Henry called yesterday as he does every Sunday, and reported a mood in the outside world that I can only characterize as “disquiet.” He said that people that he sees at public places such as shopping malls and in the workplace seem tired, angry, beaten-down, dispirited, overwhelmed. He said that many people appear to be holding on by a thread (if at all), attempting to extend an unsustainable way of life.
Despite what the talking heads are saying, the old economy isn’t doing so well. It is forever changed. In the most recent jobs report of the Bureau of Labor Statistics, there has been job growth as reported, but the two main sectors of growth were fast food and retail, accounting for a total of about 32.2% of jobs created in October.
Due in part to these low-paying jobs, many more people are resorting to using payday loans to get by. Payday loans are, of course, a practice that goes back to the Great Depression of getting credit against one’s next paycheck. With their exorbitant fees and interest rates, however, they are designed to entrap borrowers in a cycle of debt just a half-step above borrowing from Guido with the lead pipe. I recently read about one desperate borrower who got $800 within minutes from a website he found on his phone. When he called to check his balance a few weeks later, he was told he had electronically signed a contract to pay back $3,920 to a company owned by an American Indian tribe. This is apparently not unusual.
On the current Zero Hedge website, corporate executives are said to cite “softness in consumer spending,” a “challenging” climate, “fairly stagnant economy,” and “cautious” optimism. And that’s putting a good face on it.
Retailers are announcing new plans for Black Friday, the fake festival of consumption traditionally held the day after Thanksgiving. Some stores are adopting their own equivalents of payday loans by opening their doors as early as 6:00 pm on Thanksgiving itself, so that crazed shoppers can fight to get their hands on bargains, sometimes resorting to violence. This strategy will likely only shift sales a half-day earlier, with slower sales resulting on Christmas Eve. It is forestalling the inevitable let-down.
The fact remains that a massive, irreversible shift has occurred in the American economy. Adjusted for inflation and other factors such as length of the work week, the middle-class cohort earns $700 in average weekly earnings—well below its $827 peak back in the early 1970s. Note that this is a gross income number that doesn’t include any tax withholding or other deductions. Disposable income is therefore noticeably lower. If we multiply this weekly earnings figure by 50, we get an annual figure of $35,000. That’s a 15.4% decline from the similarly calculated real peak in October 1972.
The higher-paying jobs have been exported to China and India, and have become low-paying jobs forever. They won’t come back. Our factories have been dismantled and would be outmoded and uncompetitive anyway if they were somehow pressed into service. Much as we might hope that this is only a temporary thing, the “good old days” will never be again.

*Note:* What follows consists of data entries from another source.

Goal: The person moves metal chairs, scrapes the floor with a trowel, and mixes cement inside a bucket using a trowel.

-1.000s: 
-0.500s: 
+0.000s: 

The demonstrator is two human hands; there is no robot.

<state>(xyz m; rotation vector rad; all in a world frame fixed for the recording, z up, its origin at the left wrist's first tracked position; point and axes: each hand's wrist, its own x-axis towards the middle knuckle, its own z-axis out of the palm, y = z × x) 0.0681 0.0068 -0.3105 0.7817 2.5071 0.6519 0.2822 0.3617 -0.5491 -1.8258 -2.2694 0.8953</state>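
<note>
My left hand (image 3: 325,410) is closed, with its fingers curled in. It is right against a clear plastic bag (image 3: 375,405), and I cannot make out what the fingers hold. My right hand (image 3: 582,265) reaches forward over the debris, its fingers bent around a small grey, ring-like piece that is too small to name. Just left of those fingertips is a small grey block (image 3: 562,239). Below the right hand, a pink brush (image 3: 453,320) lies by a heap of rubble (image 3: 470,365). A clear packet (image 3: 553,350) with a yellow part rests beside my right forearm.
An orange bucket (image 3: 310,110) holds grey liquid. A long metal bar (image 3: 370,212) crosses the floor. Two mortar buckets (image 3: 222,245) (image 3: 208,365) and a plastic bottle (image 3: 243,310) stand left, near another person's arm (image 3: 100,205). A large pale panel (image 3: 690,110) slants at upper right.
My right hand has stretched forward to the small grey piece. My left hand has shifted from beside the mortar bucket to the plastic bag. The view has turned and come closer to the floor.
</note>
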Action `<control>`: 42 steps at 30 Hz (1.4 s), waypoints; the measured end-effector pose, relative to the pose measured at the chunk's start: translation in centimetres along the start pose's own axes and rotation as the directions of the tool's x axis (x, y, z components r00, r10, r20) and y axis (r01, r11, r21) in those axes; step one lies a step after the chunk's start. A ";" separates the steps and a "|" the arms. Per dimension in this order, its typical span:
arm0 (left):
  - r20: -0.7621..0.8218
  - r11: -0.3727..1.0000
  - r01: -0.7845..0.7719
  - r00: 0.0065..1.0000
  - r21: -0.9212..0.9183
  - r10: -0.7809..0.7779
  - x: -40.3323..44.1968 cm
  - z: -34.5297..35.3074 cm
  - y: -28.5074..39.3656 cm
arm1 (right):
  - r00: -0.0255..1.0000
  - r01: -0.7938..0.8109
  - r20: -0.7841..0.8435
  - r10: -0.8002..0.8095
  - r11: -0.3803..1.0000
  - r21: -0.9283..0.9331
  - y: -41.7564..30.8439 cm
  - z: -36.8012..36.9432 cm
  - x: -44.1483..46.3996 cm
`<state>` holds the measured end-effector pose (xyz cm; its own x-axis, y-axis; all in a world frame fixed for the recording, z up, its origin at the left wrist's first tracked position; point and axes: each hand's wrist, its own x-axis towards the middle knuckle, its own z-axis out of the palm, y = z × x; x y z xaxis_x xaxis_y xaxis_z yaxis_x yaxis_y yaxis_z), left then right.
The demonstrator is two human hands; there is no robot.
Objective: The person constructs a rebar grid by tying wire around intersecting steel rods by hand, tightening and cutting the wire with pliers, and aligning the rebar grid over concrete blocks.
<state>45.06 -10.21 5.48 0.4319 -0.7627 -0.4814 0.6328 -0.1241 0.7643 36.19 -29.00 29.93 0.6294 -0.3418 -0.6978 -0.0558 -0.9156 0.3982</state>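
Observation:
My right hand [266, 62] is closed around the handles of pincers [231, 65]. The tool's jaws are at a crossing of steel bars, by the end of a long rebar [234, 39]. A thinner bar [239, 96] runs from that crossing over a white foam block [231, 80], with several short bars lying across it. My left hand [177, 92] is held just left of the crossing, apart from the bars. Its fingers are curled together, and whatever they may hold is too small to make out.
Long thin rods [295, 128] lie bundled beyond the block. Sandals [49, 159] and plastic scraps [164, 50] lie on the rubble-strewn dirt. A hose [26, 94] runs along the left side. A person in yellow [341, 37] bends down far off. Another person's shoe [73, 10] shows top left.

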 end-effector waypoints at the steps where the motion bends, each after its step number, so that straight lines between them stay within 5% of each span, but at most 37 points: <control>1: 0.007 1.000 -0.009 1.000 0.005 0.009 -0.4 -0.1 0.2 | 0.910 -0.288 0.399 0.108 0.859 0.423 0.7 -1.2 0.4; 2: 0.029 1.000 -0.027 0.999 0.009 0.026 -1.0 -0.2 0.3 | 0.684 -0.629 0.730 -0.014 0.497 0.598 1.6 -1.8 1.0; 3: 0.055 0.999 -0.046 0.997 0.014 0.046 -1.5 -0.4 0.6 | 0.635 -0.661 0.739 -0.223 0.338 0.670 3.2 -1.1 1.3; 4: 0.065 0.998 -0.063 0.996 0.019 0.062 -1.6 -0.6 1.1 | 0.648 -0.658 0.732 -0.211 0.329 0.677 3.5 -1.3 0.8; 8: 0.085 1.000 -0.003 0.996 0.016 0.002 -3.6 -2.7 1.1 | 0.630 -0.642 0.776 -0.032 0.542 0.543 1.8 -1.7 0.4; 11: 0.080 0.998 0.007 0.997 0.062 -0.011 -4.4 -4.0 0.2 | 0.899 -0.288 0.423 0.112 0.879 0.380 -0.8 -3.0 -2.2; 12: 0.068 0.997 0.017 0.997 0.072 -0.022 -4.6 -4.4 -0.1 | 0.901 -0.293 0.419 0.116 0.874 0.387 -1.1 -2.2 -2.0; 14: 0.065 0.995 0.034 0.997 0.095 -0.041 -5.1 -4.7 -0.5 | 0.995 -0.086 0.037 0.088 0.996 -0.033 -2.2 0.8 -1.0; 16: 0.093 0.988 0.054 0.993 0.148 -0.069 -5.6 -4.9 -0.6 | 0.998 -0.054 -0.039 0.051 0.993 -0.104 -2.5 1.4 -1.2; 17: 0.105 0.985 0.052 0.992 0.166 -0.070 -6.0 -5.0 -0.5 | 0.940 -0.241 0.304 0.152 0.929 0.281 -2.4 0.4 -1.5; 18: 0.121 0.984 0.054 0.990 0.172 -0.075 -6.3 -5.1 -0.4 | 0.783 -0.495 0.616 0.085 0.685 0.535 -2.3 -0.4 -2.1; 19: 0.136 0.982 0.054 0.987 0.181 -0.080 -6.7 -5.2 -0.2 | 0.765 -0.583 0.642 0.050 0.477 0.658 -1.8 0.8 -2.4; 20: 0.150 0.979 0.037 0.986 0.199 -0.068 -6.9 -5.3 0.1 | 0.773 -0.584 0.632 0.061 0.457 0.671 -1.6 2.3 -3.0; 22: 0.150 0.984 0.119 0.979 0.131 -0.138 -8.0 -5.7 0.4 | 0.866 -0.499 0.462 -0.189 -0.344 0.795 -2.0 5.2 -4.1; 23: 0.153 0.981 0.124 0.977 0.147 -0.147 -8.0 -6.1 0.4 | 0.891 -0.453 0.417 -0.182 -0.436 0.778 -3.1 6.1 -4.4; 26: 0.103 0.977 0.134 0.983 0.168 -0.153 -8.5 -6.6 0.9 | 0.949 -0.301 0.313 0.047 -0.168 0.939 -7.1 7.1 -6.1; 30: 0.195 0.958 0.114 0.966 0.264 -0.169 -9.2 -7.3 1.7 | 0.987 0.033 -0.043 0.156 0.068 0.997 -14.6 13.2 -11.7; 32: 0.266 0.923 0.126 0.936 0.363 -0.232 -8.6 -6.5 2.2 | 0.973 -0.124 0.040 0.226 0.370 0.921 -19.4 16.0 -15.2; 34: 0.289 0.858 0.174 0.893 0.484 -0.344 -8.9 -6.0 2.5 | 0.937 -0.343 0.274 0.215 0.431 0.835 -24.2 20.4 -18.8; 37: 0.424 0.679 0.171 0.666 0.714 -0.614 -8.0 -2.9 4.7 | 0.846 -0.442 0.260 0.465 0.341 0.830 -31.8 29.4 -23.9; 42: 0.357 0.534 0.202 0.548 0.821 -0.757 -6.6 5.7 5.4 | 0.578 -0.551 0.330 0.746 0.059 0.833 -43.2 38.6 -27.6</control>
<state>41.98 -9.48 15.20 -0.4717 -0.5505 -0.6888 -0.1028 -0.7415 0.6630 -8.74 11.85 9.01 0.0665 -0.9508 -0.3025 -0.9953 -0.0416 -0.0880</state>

This situation is by no means unique to America. According to a report released in the UK, millions of people are less than a month away from the modern equivalent of the breadline. The average household is just 29 days away from this point, while others are much closer still, according to the “Deadline to the Breadline” report. Homeowners who have paid off their mortgages are in the best position, able to last for 426 days before exhausting their reserves, while those with a mortgage would have just 22 days before their money disappeared. And the typical household living in private rented accommodation is just two days away from the breadline.
It is time we turned the page and adopted new ways. The American love affair with unbridled consumption must end. “Good new days” are not possible unless we make this change, and get on with the business of living that will make us truly happy.